◆ **Your goal**: Your answer must consist solely of the line containing "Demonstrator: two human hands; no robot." and each line after it through the end of the data, copied exactly.

◆ **Exercise data**:
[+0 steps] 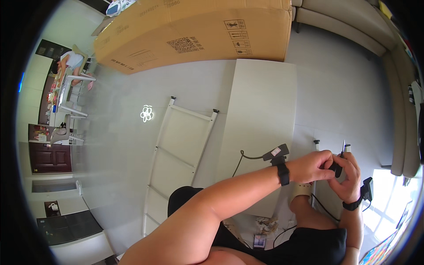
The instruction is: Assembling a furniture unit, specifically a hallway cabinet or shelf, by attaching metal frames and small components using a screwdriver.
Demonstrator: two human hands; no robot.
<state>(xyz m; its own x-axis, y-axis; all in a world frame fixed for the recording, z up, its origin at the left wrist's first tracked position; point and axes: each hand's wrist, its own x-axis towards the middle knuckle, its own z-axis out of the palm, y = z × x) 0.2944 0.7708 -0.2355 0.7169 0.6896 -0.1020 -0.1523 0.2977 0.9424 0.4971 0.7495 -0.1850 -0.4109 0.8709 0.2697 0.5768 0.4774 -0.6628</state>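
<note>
My two hands meet at the right of the view, above a pale surface beside my foot. Between them is a screwdriver (338, 169) with a black handle, its slim metal shaft pointing away from me. My left hand (314, 165) reaches across from the left and pinches the handle side. The fingers of my right hand (348, 180) wrap round the same tool from the right. Just beyond the hands stick up white metal legs with a black foot (316, 142); the rest of that part is mostly hidden. Each wrist wears a black strap with a small device.
A long white panel (260, 106) lies left of my hands. Further left, a white metal frame (176, 145) with black feet rests on the floor. A large cardboard box (198, 35) stands at the far side, a sofa (393, 88) along the right. Black cables trail near my legs.
</note>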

◆ **The answer**:
Demonstrator: two human hands; no robot.
<state>(xyz m; its own x-axis, y-axis; all in a world frame fixed for the recording, z up, its origin at the left wrist's first tracked position; point and axes: each hand's wrist, its own x-axis towards the middle knuckle, its own z-axis out of the palm, y = z × x) 0.2944 0.7708 -0.2355 0.7169 0.6896 -0.1020 -0.1523 0.2977 0.9424 0.4971 0.7495 -0.1850 -0.4109 0.8709 0.2697 0.5768 0.4774 -0.6628</state>
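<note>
My two hands meet at the right of the view, above a pale surface beside my foot. Between them is a screwdriver (338, 169) with a black handle, its slim metal shaft pointing away from me. My left hand (314, 165) reaches across from the left and pinches the handle side. The fingers of my right hand (348, 180) wrap round the same tool from the right. Just beyond the hands stick up white metal legs with a black foot (316, 142); the rest of that part is mostly hidden. Each wrist wears a black strap with a small device.
A long white panel (260, 106) lies left of my hands. Further left, a white metal frame (176, 145) with black feet rests on the floor. A large cardboard box (198, 35) stands at the far side, a sofa (393, 88) along the right. Black cables trail near my legs.
</note>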

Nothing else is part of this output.